* **The data**
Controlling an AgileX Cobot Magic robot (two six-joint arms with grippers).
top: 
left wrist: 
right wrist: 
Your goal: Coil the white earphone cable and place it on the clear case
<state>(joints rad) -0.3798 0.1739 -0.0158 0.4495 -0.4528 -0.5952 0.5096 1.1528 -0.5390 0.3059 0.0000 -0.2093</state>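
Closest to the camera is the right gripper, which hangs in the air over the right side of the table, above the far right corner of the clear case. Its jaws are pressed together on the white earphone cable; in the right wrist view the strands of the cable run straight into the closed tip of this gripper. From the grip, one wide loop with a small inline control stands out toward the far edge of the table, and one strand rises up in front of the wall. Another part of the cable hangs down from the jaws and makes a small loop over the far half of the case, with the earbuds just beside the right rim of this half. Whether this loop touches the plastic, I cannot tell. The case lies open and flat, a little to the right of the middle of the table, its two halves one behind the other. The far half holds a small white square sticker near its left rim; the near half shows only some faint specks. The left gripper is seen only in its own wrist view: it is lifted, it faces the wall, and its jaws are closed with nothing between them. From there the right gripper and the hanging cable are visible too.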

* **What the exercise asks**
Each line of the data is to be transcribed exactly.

* **Result of this task**
Controlling an AgileX Cobot Magic robot (two six-joint arms with grippers).
top: 
left wrist: 
right wrist: 
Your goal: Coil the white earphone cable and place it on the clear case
<state>(joints rad) -0.3798 0.1739 -0.0158 0.4495 -0.4528 -0.5952 0.5096 1.1528 -0.5390 0.3059 0.0000 -0.2093</state>
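Closest to the camera is the right gripper, which hangs in the air over the right side of the table, above the far right corner of the clear case. Its jaws are pressed together on the white earphone cable; in the right wrist view the strands of the cable run straight into the closed tip of this gripper. From the grip, one wide loop with a small inline control stands out toward the far edge of the table, and one strand rises up in front of the wall. Another part of the cable hangs down from the jaws and makes a small loop over the far half of the case, with the earbuds just beside the right rim of this half. Whether this loop touches the plastic, I cannot tell. The case lies open and flat, a little to the right of the middle of the table, its two halves one behind the other. The far half holds a small white square sticker near its left rim; the near half shows only some faint specks. The left gripper is seen only in its own wrist view: it is lifted, it faces the wall, and its jaws are closed with nothing between them. From there the right gripper and the hanging cable are visible too.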

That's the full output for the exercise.